I got a lot out of this lesson, I’m looking forward to part two.
Mind blown. More like this!
Cracking little lesson, the same note over different chords!
love these lessons where you make us aware when playing a lead or chord embellishment ,that we run into the 7th note of the next chord, it opens the board up. one of the things you made me aware of was the A natural minor scale where the same notes as the C major scale, totally opened a lot of pathways. more like this I would love.
Micro doesn’t mean less 🙂
Brian: This is the lesson that I’ve been waiting for — how to hit the sweet notes when the chord changes. I have lots of questions, but I’ll limit them to a few. First, you were not really playing the changes here, right? I mean you’re sticking with the E pentatonic scales — with major and minor notes thrown in. Do I have that right?
Second, why does the flat seven of the scale of the 4 chord work, but the fifth of the scale of the 5 chord deliver the sweet note? It sounds to me like the fifth of the 4 chord could work, but the flat 7 of the 5 chord doesn’t work at all. I’m probably overthinking this, but why?

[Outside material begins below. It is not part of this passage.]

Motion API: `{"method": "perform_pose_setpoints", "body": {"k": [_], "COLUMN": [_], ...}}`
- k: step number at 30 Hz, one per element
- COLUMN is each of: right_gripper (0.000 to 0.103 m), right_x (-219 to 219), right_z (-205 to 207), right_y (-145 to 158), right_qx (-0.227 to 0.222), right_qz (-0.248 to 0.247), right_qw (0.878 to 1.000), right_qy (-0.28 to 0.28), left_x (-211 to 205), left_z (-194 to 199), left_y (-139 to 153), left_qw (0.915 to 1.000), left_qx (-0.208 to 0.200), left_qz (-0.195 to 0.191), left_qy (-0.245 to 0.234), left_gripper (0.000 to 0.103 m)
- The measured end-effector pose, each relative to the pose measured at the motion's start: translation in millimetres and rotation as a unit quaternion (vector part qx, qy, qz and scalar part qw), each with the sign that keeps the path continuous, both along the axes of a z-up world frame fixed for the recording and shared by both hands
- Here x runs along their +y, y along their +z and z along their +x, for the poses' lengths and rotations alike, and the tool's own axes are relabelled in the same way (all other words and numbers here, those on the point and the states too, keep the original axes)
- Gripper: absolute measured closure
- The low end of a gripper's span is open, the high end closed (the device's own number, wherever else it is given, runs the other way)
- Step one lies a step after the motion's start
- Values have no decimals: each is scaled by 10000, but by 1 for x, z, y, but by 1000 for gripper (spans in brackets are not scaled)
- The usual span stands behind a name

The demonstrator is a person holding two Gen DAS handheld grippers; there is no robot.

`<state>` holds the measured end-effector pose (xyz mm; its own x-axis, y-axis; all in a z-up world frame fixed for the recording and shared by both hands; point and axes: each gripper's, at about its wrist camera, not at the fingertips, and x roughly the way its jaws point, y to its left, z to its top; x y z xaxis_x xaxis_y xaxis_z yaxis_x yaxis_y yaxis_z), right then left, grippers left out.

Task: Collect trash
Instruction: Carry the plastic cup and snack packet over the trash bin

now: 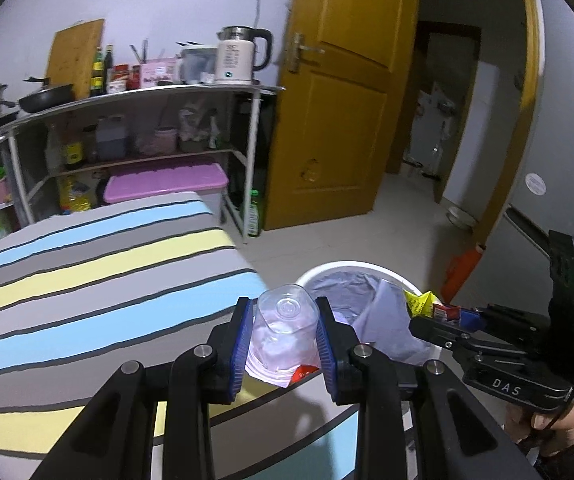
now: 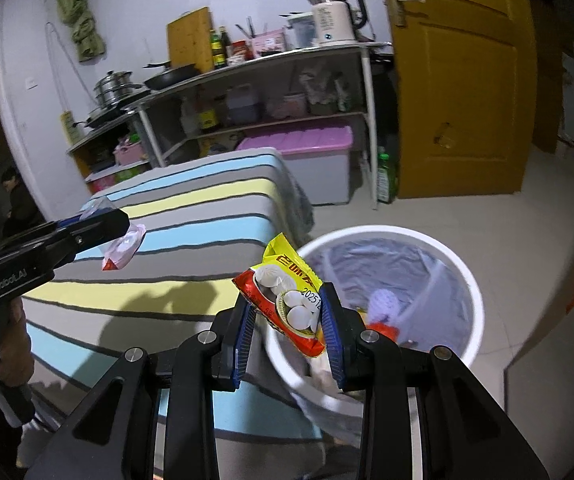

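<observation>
My left gripper (image 1: 285, 334) is shut on a clear plastic cup (image 1: 285, 320) with a peeled film lid, held over the striped table's right edge beside the white trash bin (image 1: 351, 269). In the right wrist view the left gripper (image 2: 99, 220) shows at the left with the cup (image 2: 125, 246). My right gripper (image 2: 287, 320) is shut on a yellow and red snack wrapper (image 2: 287, 292), held above the near rim of the bin (image 2: 463, 280), which has a plastic liner and some trash inside. The right gripper (image 1: 443, 316) shows in the left wrist view over the bin with the wrapper (image 1: 421, 302).
The striped tablecloth (image 1: 87, 280) covers the table on the left. A metal shelf (image 1: 147, 96) with a kettle, pans and bottles stands behind it, with a pink-lidded box (image 1: 167, 180) below. A yellow door (image 1: 339, 100) stands open. Tiled floor (image 1: 387, 220) surrounds the bin.
</observation>
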<state>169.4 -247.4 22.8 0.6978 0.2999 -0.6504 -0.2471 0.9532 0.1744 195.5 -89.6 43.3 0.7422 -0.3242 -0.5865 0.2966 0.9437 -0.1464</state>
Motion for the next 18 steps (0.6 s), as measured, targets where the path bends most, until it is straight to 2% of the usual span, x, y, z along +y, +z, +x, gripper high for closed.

Very cool. I regularly over complicate things and end up up with a whole bunch of stuff I can’t actually play properly. This is very helpful. So many of the songs I love are amazingly simple when I stop and have a look at them. This is a great reminder of that.
Amazing It pulls everything together. Thank you. Looking forward for part 2
Thanks again Brian for an illuminating lesson. Just one thing I have to ask you, could you please turn up the volume of the backing tracks that you demonsstrate on ? It makes it difficult to get the context.
thanking you in advance, Glen.
Great additional way to visualize the fretboard.
Great additional way to visualize the fretboard. It reminds me of “I go out walking., after midnight…” Patsy Cline and I am thinking that the mix of minor and major pentatonic scales IS the traditional American sound that distinguishes it from say traditional Irish, Scottish, or English traditional music.
Great additional way to visualize the fretboard. It reminds me of “I go out walking., after midnight…” Patsy Cline and I am thinking that the mix of minor and major pentatonic scales IS the traditional American sound that distinguishes it from say traditional Irish, Scottish, or English traditional music. I just played over the backing track and felt like I was down south at an outdoor Baptist revival. Pass the corn on the cob.
Yea man you are so right, love it.
This is the best lesson of all and I love it. THANK YOU VERY MUCH BRIAN
You make the very complex concepts playable. Thanks!
Best lesson yet for blues relating to intervals. Thanks
Seemed too simple at first, but then I started joining it with CAGED and the new pattern joined up and opened more understanding of the fretboard and the different mental images joined up over this week.
Thanks again Brian! It is nice to have something simple, that works, in your back pocket when you go out to jam.
Great Lesson Brian.
Super helpful and informative! Thanks Brian!
Great lesson Brian!!
Thanks Brian, I sort of was aware of this idea from some of your earlier lessons, but your simple lesson today just clinched it, I really appreciate these little snippets, looking forward to next week, you are a great inspiration Brian, thanks again, take care and have a great day. Will
Fabulous lesson. Single notes work well with broken fingers of two years ago. Thank you for this, Brian
outstanding. really put it all together. your lessons are worth every penny.
Perfect!
Great lesson. Lightbulb moments!
Love this!
Nice nice, lots of creative possibilities,…
Thanks Brian for this lesson! It’s just shows how much you can do with so little! This is toe-tappin music.! The rhythms along with a few notes really get your attention. Keep up the good work! John
LOVE LOVE LOVE these micro lessons!!!!